Despite blogging about food for a living, the latest episode of The Simpsons did not appeal to me in the slightest. I simply didn't want to watch it, although I finally forced myself to last night.
I haven't wanted to watch an episode of The Simpsons in a long time, however, specifically for the very nature of this past Sunday's food blog episode: The show has lost all ability to create situational humor within the confines of Springfield's residents and the Simpson family itself, despite a long history of idiosyncrasies and deeply developed personalities upon which to draw. As a result, the show has increasingly relied on the type of stunt casting that typified Sunday's episode.

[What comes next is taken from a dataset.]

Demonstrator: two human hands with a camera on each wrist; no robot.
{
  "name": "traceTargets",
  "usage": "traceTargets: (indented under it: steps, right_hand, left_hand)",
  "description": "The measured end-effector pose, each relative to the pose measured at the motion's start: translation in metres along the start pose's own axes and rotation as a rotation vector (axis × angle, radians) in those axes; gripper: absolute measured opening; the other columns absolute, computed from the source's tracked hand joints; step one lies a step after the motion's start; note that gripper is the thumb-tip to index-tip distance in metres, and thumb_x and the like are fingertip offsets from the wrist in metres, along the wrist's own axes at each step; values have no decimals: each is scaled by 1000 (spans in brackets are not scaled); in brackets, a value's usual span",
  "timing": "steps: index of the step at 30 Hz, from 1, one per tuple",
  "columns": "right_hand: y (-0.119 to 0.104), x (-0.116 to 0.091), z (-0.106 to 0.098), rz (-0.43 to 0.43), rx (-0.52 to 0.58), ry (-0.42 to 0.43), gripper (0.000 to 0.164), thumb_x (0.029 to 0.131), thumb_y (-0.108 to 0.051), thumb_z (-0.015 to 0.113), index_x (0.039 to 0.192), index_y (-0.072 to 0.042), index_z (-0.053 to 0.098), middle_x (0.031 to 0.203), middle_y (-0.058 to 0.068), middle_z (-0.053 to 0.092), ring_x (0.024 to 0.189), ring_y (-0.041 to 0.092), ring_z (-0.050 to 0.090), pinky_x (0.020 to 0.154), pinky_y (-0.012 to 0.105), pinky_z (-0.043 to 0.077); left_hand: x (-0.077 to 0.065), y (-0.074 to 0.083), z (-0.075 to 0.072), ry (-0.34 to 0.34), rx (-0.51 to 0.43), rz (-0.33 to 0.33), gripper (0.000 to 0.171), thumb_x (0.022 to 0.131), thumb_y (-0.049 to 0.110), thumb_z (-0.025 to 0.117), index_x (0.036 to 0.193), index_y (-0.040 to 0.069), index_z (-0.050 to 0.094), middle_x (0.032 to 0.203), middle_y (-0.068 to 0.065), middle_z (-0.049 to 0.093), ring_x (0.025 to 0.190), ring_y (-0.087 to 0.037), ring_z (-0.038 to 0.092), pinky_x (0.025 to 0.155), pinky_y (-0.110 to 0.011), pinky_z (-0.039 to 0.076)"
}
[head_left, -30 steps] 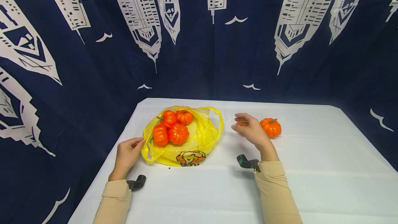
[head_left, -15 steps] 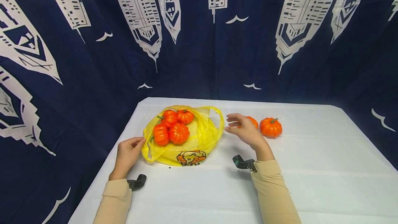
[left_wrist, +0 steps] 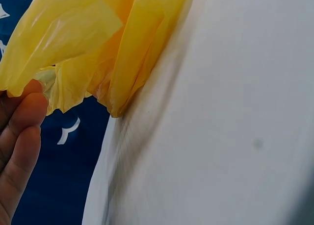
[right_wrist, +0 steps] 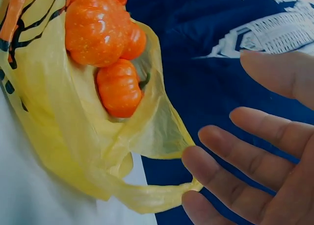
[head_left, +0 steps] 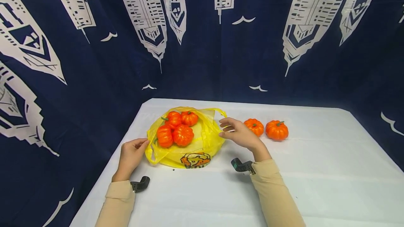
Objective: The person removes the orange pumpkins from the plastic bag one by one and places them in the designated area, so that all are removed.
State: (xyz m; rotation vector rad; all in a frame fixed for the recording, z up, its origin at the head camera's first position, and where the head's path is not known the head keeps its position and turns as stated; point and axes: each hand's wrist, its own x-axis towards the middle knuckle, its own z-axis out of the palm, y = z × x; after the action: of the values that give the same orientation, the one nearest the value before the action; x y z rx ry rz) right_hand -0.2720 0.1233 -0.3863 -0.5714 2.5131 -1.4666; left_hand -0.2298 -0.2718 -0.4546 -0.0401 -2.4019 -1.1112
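A yellow plastic bag (head_left: 206, 137) with a printed animal picture lies on the table, its mouth spread wide. Several small orange pumpkins (head_left: 183, 135) sit inside it. My left hand (head_left: 130, 155) pinches the bag's left edge; in the left wrist view, its fingertips hold the thin yellow film (left_wrist: 54, 38). At the bag's right side is my right hand (head_left: 241, 136), fingers apart and holding nothing. The right wrist view puts those fingers beside the looped handle (right_wrist: 152, 198); whether they touch it I cannot tell.
Two more orange pumpkins, a nearer one (head_left: 254, 127) and one farther right (head_left: 277, 130), lie right of my right hand on the white-covered table (head_left: 331, 157). A dark blue curtain (head_left: 202, 62) with white building prints hangs behind.
My right hand has moved left, from in front of the loose pumpkins to the bag's right handle, uncovering the nearer pumpkin. My left hand stays on the bag's edge.
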Motion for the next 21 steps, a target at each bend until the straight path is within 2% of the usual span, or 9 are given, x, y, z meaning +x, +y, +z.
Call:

Let's trot out Anthony Bourdain, Gordon Ramsay and any other food folks who want an easy paycheck, in lieu of writing a deeper, more interesting episode.
The result of this was an episode that felt flat to me, and not just because of the flimsy way in which Homer and Marge and "the gang" were used as puppets for the show's attempt at skewering foodies. It felt flat and soulless because it seemed that -- although the foodie world is extremely ripe for skewering -- the show ultimately found no good or redeeming qualities in people who genuinely and passionately love food.
We are, in essence, people who invest too much thought and energy in -- as Homer so delicately put it --food that "is poop by now." At least according to The Simpsons.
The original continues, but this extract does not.